2010年 1月 7日 (木)

       

■ 〈お父さん絵本です〉291 岩橋淳 十二支のおはなし

     
   
     
  あけましておめでとうございます。今年も名作新作怪作の数々、ご紹介いたします。

  では、新年一発目は怪作で。怪作と言えばこのひと、内田麟太郎氏。昨年は盛岡で講演があり、その人となりに接する機会がありましたが、やはりアヤシイ、もとい変わった、いやさ童心を忘れない方との認識をあらたにした次第です。かたや新人画家の発掘、登用にも積極的で、絵本界への貢献、少なからぬ方でもあるのです。

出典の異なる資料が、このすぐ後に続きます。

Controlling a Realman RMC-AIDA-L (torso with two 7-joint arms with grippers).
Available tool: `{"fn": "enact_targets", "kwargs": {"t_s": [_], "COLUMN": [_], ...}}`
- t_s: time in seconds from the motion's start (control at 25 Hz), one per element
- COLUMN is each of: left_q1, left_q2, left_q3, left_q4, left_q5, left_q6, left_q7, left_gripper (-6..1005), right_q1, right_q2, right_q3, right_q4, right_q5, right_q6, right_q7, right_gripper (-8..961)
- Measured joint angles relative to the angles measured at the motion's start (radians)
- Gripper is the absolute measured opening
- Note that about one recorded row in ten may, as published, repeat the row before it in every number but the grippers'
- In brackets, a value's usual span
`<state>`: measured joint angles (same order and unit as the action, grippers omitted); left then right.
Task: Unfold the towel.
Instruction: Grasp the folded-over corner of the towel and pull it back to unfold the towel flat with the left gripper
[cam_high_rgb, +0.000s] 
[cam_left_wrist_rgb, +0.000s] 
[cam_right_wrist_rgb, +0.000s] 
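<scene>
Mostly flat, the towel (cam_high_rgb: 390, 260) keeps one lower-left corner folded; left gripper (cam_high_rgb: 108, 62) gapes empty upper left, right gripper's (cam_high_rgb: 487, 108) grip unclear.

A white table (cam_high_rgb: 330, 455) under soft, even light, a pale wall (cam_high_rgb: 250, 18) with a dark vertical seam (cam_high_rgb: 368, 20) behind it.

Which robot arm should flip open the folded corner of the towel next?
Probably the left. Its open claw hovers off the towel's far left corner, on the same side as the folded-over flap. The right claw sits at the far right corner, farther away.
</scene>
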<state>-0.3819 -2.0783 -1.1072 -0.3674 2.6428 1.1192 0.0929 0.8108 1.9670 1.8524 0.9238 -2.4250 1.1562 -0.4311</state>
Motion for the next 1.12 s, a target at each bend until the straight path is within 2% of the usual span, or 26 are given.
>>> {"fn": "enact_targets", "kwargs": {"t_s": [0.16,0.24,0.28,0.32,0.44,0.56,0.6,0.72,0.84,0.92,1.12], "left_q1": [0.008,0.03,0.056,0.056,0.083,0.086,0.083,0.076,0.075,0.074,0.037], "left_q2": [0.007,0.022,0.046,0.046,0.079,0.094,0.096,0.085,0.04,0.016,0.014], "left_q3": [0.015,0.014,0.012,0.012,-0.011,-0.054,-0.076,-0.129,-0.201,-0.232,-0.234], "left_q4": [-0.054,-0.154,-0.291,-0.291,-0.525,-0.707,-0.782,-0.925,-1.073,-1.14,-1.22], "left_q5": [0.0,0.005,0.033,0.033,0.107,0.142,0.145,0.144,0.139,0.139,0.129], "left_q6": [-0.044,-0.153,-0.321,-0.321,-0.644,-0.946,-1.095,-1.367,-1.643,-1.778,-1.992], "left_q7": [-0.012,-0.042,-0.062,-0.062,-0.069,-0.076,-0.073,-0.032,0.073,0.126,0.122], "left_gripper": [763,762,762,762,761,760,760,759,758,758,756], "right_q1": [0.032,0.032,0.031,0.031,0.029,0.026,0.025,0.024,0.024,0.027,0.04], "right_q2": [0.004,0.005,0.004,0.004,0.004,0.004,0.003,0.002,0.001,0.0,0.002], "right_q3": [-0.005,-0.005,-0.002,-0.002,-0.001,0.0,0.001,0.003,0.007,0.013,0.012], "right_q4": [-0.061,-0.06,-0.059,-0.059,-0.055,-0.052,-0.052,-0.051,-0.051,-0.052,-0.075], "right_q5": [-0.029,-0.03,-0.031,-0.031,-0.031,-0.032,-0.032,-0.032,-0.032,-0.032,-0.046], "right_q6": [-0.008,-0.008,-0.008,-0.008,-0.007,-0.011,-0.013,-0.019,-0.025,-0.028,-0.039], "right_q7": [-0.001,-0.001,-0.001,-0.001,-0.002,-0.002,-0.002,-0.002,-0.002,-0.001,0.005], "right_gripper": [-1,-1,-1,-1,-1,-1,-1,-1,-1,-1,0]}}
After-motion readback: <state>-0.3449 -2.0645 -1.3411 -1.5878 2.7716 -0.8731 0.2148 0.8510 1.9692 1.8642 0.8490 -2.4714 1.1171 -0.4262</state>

  本作は『たぬきのおつきみ』(277回)でもご紹介した、個性派・山本孝さんとの共作。十二支の成り立ちについて、アジア諸国に伝わるおなじみの物語をアレンジしたもの。

  とある年の瀬、神様(お釈迦様)が動物たちを集めて、向こう12年、先着順に1匹ずつ「アニマル・オブ・ザ・イヤー」とする旨、宣言します。われこそは、と勇んだ動物たちですが、結果、知能派・ネズミが第1席を獲得し、ネズミの計略にはまったネコが選外となってしまう…。ネズミの狡(こう)知、トラ竜イノシシの過剰、イヌとサルの一触即発など、本来素朴なはずの寓話がこんなに「笑えてしまう」のは、語り手描き手の大技小技によるところ大。

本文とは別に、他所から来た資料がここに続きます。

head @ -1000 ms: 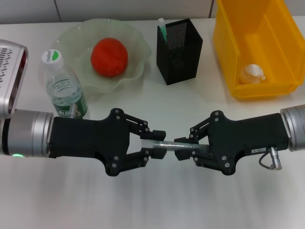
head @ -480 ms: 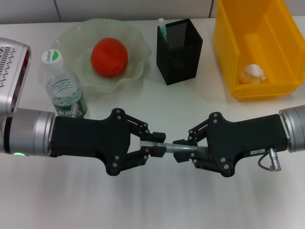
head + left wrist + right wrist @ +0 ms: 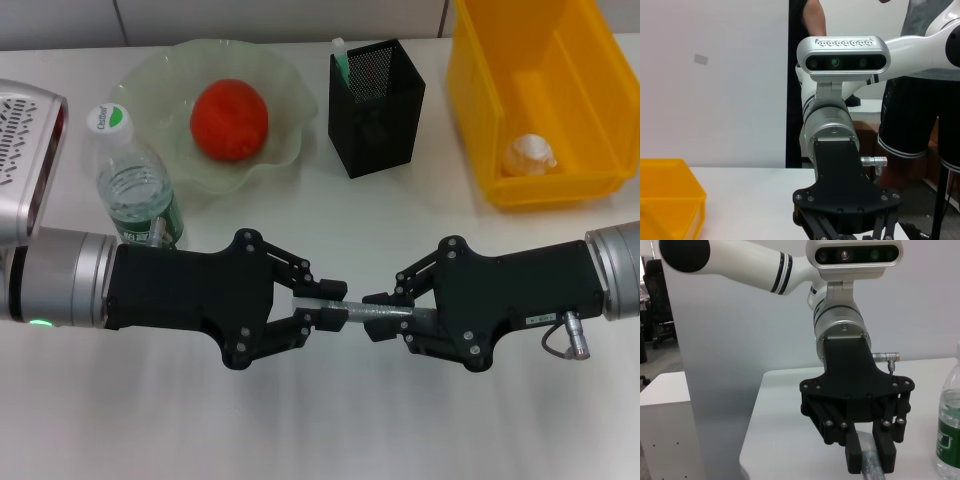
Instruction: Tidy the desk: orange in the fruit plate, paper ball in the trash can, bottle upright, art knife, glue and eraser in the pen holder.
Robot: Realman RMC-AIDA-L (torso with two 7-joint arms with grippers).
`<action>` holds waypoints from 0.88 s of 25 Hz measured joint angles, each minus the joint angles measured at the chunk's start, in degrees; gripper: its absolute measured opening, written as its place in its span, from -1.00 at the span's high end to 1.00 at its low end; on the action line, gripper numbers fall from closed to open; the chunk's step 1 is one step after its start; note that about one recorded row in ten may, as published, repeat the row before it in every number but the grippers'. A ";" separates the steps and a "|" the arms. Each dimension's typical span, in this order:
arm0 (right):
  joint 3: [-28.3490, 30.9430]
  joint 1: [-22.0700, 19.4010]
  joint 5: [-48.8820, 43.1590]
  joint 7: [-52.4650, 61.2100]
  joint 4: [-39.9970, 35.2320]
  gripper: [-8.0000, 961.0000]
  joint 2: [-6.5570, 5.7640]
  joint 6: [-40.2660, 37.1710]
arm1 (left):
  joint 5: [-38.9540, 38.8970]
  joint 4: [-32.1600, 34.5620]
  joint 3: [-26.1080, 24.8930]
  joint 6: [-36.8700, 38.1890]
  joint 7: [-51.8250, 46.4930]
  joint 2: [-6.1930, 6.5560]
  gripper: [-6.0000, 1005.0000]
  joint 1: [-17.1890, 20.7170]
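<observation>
Pale-green glass first: the fruit plate (image 3: 215, 110) sits at the back left of the desk (image 3: 330, 420) with the orange (image 3: 229, 119) resting in its middle. Beside it stands the pen holder (image 3: 377, 107), black mesh, with the mint-green art knife (image 3: 341, 57) poking upright out of its rear left corner. Over on the right, the yellow trash can (image 3: 540, 100) has the paper ball (image 3: 528, 155) lying on its floor near the front wall. The bottle (image 3: 135, 185) is upright, cap on top, just in front of the plate's left edge and right behind the left arm.

Now the centre of the action: the glue (image 3: 352, 312) is up off the desk, held level between the two arms, its long axis running straight across from left to right. The left gripper (image 3: 326, 303) comes in from the left with its arm stretched flat and low over the tabletop, fingers closed on the stick's left end. The right gripper (image 3: 383, 315) mirrors it from the right, arm equally level, its fingers pinched onto the stick's other end. The two sets of fingertips nearly meet, with only a short stretch of grey tube showing between them. From the right wrist view, the left gripper's two black pads (image 3: 856, 452) squeeze the tube end-on.
</observation>
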 joint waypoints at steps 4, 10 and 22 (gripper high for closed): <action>0.00 0.01 -0.13 0.79 0.08 0.35 -0.04 -0.08 | 0.05 0.04 -0.26 0.18 -0.22 -0.01 0.63 -0.30; 0.00 0.00 -0.20 1.19 0.08 0.34 -0.07 -0.35 | 0.04 0.35 -0.39 0.24 -0.61 0.05 0.63 -0.36; 0.03 -0.47 -0.33 3.09 -0.31 -0.28 -0.26 0.16 | 0.05 0.76 -0.56 0.38 -1.39 0.23 0.63 -0.61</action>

  内田氏の言によれば、ストーリーをいったん渡してしまった後は描き手に任せてしまうことが多いようですが、それも信頼あってこそ。コンビネーションの妙が生んだ「快」作であること、間違いではないのです。

  【今週の絵本】『十二支のおはなし』内田麟太郎/文、山本孝/絵、岩崎書店/刊、1260円。